In April, an immigration judge ruled against his application for asylum, citing his recent arrest and his gang connection in Honduras.
On Friday, Khaalid Wells, an ICE spokesman, sent the following email statement:
"Erlin Amado Lagos Sanchez (sic) was removed from the United States in February 2005 and later illegally re-entered. He was arrested by local authorities in October 2012 before being turned over to ICE custody. An immigration judge ordered him removed in April 2013. He will remain in ICE custody pending the resolution of his immigration case."
Because Lagos-Sanchez is married to an American citizen he is eligible for a visa. However, because of a law designed to thwart marriages of convenience, he would have to apply for the visa from Honduras, and he would have to live there for five to 10 years.
Because of his history there, Stella Sanchez says that is impossible.
"If he sets foot in Honduras," she said, "he'll be killed."
Olivia Ranson, Stella Sanchez's mother, collected about 300 signatures on a petition supporting Lagos-Sanchez, first to bring to his April hearing, and then to send to the Board of Immigration Appeals along with his case information. According to census data, there are only 514 people in Whitesville, including zero Hispanics.

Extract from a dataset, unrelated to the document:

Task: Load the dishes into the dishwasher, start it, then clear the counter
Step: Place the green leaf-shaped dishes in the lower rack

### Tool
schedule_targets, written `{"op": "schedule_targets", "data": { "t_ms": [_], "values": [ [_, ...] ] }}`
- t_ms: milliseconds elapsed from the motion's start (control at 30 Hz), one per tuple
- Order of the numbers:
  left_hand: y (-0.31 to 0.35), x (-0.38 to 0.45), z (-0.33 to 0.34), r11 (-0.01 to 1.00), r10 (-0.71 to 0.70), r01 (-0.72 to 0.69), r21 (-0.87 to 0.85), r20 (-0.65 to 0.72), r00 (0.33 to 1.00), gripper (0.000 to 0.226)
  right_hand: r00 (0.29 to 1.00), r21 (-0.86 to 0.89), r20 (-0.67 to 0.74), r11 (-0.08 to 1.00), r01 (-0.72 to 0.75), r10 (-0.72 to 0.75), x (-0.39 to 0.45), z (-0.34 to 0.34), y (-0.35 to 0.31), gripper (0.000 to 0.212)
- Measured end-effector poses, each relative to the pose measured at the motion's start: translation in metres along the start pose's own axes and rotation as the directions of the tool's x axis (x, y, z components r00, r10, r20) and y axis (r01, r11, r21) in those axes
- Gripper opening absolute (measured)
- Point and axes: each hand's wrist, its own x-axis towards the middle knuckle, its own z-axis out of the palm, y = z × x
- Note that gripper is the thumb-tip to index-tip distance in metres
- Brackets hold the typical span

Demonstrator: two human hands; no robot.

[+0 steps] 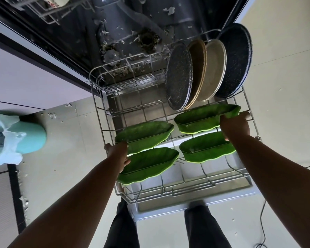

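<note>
View: looking straight down past two bare forearms at an open dishwasher.
Rack (104,122): grey wire lower rack pulled out over the dropped door (195,210).
Green dishes: four leaf-shaped dishes tilted in the rack, two by two: far left (147,133), near left (150,163), far right (204,117), near right (208,147).
Plates: four stand on edge at the rack's far right: speckled dark (179,76), tan (197,65), cream (215,68), large speckled dark (236,59).
Left hand (119,154): at the rack's left edge, fingers curled round the near left dish's rim.
Right hand (235,126): fingers clamped on the far right dish's right end.
Tub (132,24): dark floor littered with pale scraps.
Floor (64,158): pale tiles; a mint bin with a bag (16,136) stands to the left; a black cable (261,221) lies to the right.
</note>
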Motion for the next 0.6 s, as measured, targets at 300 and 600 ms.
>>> {"op": "schedule_targets", "data": {
  "t_ms": [300,600],
  "values": [
    [-0.033,-0.057,-0.045,0.020,0.707,-0.632,0.775,0.435,0.557,0.062,0.805,-0.565,0.189,0.608,0.558,-0.563,-0.108,0.011,0.021,0.069],
    [-0.005,-0.117,-0.146,-0.333,0.639,-0.674,0.660,0.683,0.354,0.087,0.606,-0.533,0.448,0.347,0.771,-0.657,-0.265,0.016,-0.030,0.083]
  ]
}}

Praise from those who know Lagos-Sanchez is fairly universal.
"I could not have handpicked a better man to take care of my daughter and my grandchildren," Olivia Ranson said. "When that derecho hit last year, he was so afraid for the life of his family that he ran, ran over three miles in the middle of it to get to them instead of waiting it out."
"He works harder than anybody I know. My boys are good workers, too, but let me tell you he is a good worker," said Peggy Webber, Stella Sanchez's maternal grandmother. "He takes wonderful care of the children. I have watched him, he would change diapers, it didn't matter to him."
Loren Daniel owns Daniel Chevrolet, where Lagos-Sanchez painted trim, mowed the grass and cleaned cars for about six months before his arrest.
"He's a good worker, honest, and he was a productive member as far as I'm concerned," Daniel said. "I told his attorney that as long as he can legally work, I would hire the guy."
Lagos-Sanchez also worked for Henrietta Long, a 67-year-old Whitesville native who lives alone and is suffering from cancer and kidney problems.
Lagos-Sanchez mowed her lawn and cleaned out her garage and did other odd jobs.
"Anything I could do to help Erling out, I would," Long said. "He has three children he wants to take care of and a beautiful wife."
After the derecho last year, Lagos-Sanchez, unsolicited, brought ice and a flashlight to Long's house.
"Out of this whole entire town and the surrounding areas, no one came to check on me but Erling," Long said. "I even seen relatives pass by -- but Erling came."